Nigerian music has rewritten the rules of global streaming, and Spotify’s numbers make that impossible to argue with. In 2026, Afrobeats has grown by over 5,000 percent on the platform since Spotify launched in Nigeria in 2021, and the artists driving that growth have built catalogs that are being played in every corner of the world. This list ranks the ten most-streamed Nigerian artists on Spotify by lead-credit streams — that is, songs where the artist is the main act, not a feature.

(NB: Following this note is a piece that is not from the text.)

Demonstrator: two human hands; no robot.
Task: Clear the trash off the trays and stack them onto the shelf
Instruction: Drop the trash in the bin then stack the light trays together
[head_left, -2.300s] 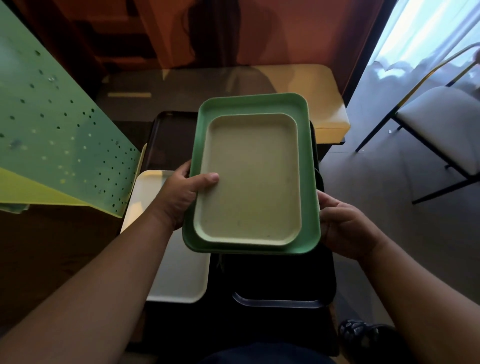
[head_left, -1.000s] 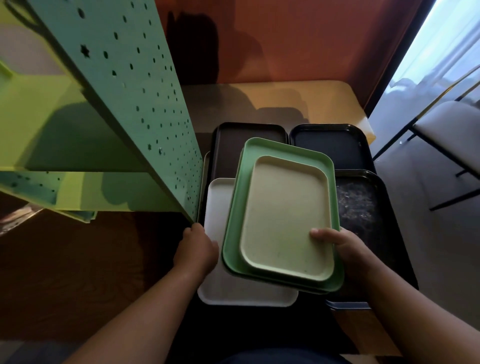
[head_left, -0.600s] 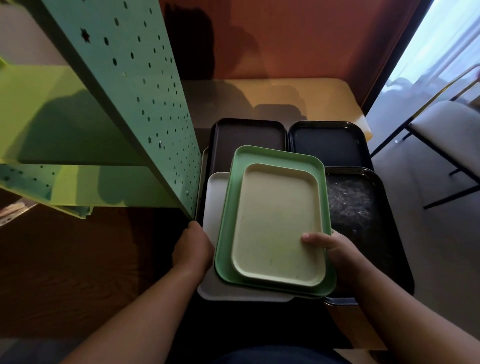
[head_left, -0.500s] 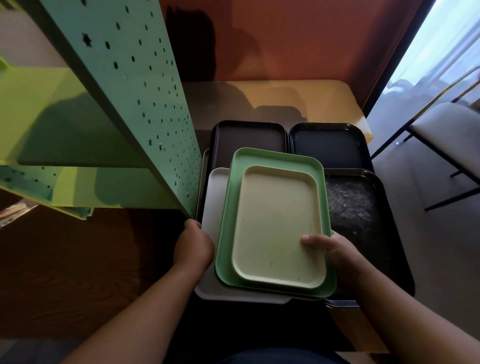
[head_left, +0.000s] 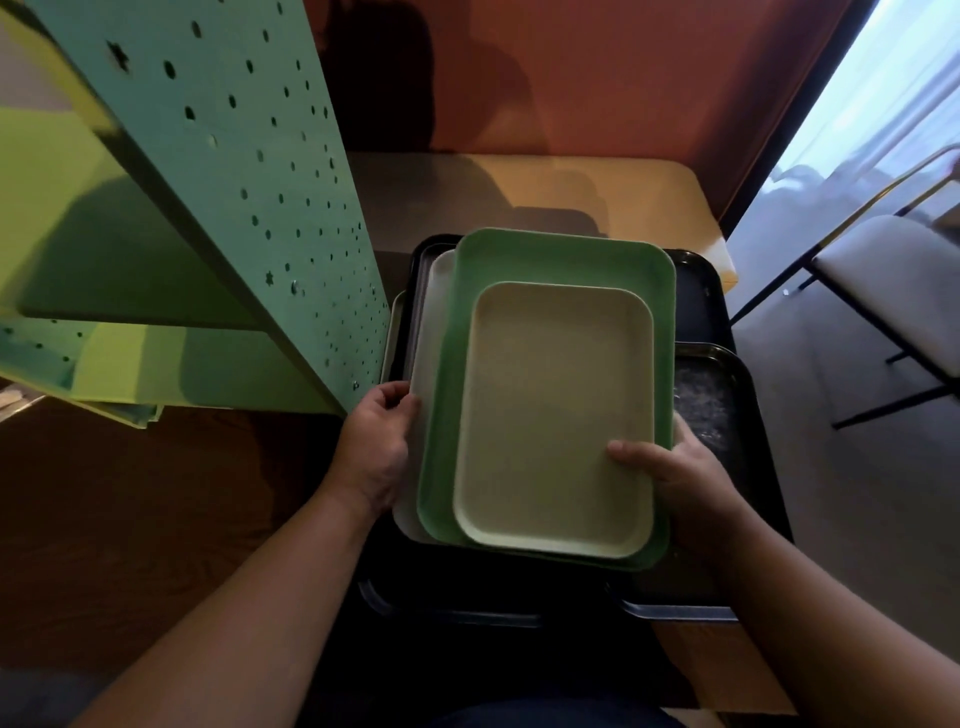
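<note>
Trays, stiff moulded plastic, judged light singly but awkward as a pile; smooth faces likely slippery, so raised rims on the long sides are judged the best hold. A cream tray (head_left: 556, 415) is nested in a green tray (head_left: 566, 260), both set on a pale grey tray (head_left: 428, 332), over dark trays (head_left: 727, 395) on the table. No trash is seen on the top tray. The left hand (head_left: 376, 447) is clamped on the grey tray's left edge. The right hand (head_left: 675, 467) is clamped on the right rims, thumb laid on the cream tray. The green shelf (head_left: 249, 171) stands just beside, left.
</note>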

Counted down from ten to one.

10. Fireboy DML — Over 2.1 Billion Lead Streams

Fireboy DML — Over 2.1 Billion Lead Streams

Emmanuel Adedeji, better known as Fireboy DML, is the youngest entrant on this list in terms of career length, and 2.1 billion lead streams before the age of 30 is a serious achievement by any measure. The YBNL Nation signee broke through in 2019 with his debut album, Laughter, Tears & Goosebumps, delivering a soulful, emotion-heavy sound that set him apart from the harder street energy that dominated Nigerian music at the time. His 2022 collaboration with Ed Sheeran on “Peru” was the crossover moment that put his name on playlists across Europe and North America, introducing him to audiences far outside the Afrobeats faithful. His catalog keeps pulling streams years after those initial releases, which is the true test of staying power.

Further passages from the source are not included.